I hereby authorize The Vineyards Healthcare Center , to thoroughly investigate my references, work record, education and other matters related to my suitability for employment unless otherwise specified above. I further, authorize the references I have listed to disclose to The Vineyards Healthcare Center any and all letters, reports and other information related to my work records, without giving me prior notice of such disclosure. In addition, I hereby release The Vineyards Healthcare Center and my former employers and all other persons, corporations, partnerships and associations from any and all claims, demands or liabilities arising out of or in any way related to such investigation or disclosure.
I hereby certify I have not knowingly withheld any information that might adversely affect my chances for employment and the answers given by me are true and correct to the best of my knowledge. I further certify I, the undersigned applicant, have personally completed this application. I understand any omission or misstatement of material fact on this application or on any document used to secure employment shall be grounds for rejection of this application or for immediate discharge if I am employed, regardless of the time elapsed before discovery.
I understand nothing contained in the application or conveyed during any interview which may be granted or during my employment, if hired, is intended to create an employment contract between me and Choose an item. . In addition, I understand and agree if I am employed, my employment is for no definite or determinable period and may be terminated at any time, with or without prior notice, at the option of either myself or The Vineyards Healthcare Center and no promises or representations contrary to the foregoing are binding on The Vineyards Healthcare Center unless made in writing and signed by me and The Vineyards Healthcare Center designated representative.
In compliance with federal law, all persons hired will be required to verify identity and eligibility to work in the United States and to complete the required employment eligibility verification document form upon hire.
We are required by law to ask the following questions and may be required to report the answers to governmental agencies responsible for supervising health care, nursing home, home care and/or hospice care activity.
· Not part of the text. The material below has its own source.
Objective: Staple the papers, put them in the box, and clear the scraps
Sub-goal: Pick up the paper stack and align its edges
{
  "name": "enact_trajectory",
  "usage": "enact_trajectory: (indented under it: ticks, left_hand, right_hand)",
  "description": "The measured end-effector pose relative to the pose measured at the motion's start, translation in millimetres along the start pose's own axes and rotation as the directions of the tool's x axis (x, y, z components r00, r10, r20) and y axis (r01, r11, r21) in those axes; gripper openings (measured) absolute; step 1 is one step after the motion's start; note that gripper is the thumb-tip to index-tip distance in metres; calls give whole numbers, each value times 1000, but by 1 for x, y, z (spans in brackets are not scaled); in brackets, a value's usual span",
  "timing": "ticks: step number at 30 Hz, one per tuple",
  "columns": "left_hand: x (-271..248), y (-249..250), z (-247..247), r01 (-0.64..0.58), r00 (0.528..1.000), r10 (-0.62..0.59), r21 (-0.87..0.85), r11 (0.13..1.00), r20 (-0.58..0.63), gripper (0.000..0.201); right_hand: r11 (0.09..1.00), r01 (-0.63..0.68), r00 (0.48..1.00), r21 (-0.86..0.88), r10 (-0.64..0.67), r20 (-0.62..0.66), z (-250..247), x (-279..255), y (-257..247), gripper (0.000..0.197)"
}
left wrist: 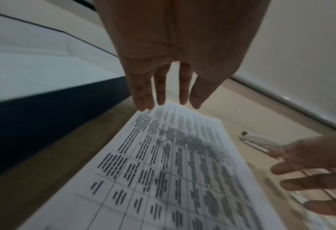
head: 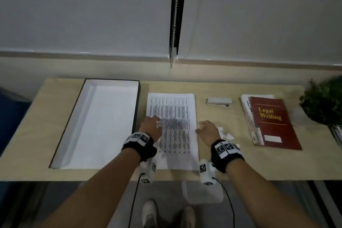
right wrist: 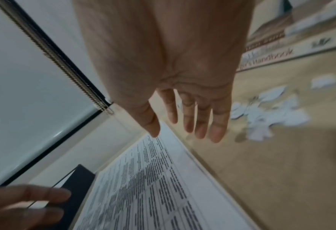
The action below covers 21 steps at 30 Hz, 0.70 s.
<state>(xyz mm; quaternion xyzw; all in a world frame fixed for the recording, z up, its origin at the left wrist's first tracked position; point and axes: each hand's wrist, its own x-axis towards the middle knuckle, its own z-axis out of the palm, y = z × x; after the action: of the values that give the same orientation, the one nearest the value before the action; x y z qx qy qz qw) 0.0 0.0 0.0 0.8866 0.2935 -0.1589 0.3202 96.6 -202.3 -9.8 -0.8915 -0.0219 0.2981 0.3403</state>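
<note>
- Desk [head: 240, 163], bearing everything.
- Box [head: 88, 126], open, at left.
- Papers [head: 175, 135], flat between box and stapler [head: 219, 102].
- Left hand [head: 150, 127], fingers straight, over the papers' left edge.
- Right hand [head: 208, 131], fingers relaxed, holding nothing, beside their right edge.
- Scraps [head: 226, 135], just right of it.

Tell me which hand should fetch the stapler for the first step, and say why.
Right. The stapler lies right of the papers, on the same side as the open right hand. The left hand hovers over the papers' left edge and would probably have to cross the sheet; it could steady the stack instead.
</note>
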Motion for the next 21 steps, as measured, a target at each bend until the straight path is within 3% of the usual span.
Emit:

Please read and answer each question.
Have you ever been convicted and/or been found guilty by a court of competent jurisdiction or a state agency of abusing, neglecting, mistreating patients or of misappropriating patient property in this state or any other state?
Have you ever been sanctioned by a health care licensing agency in this state or any other United States or foreign country jurisdiction?
Have you ever been convicted of cruelty to persons or assault of a victim 60 years of age or older?
I hereby certify that I have-not been convicted and/or found guilty of resident or patient abuse, neglect, mistreatment of misappropriation of patient property in this state or in any state, and that I am not listed any patient abuse registry in this state or any other state. I understand that any offer of employment that is extended to me by The Vineyards Healthcare Center Is conditional upon the verification of this information with the state patient abuse registry and that listing in such a registry of any other state may act as an automatic withdrawal of any such offer of employment.
I further understand that if I’m applying for a licensed or certified position, any offer of employment by The Vineyards Healthcare Center is conditional upon verification of my license or certification with appropriate state agency. In the event that I have not yet been so licensed or certified and in the event that I am offered employment with The Vineyards Healthcare Center, I agree to undertake the required training and competency certification requirements immediately upon commencing employment.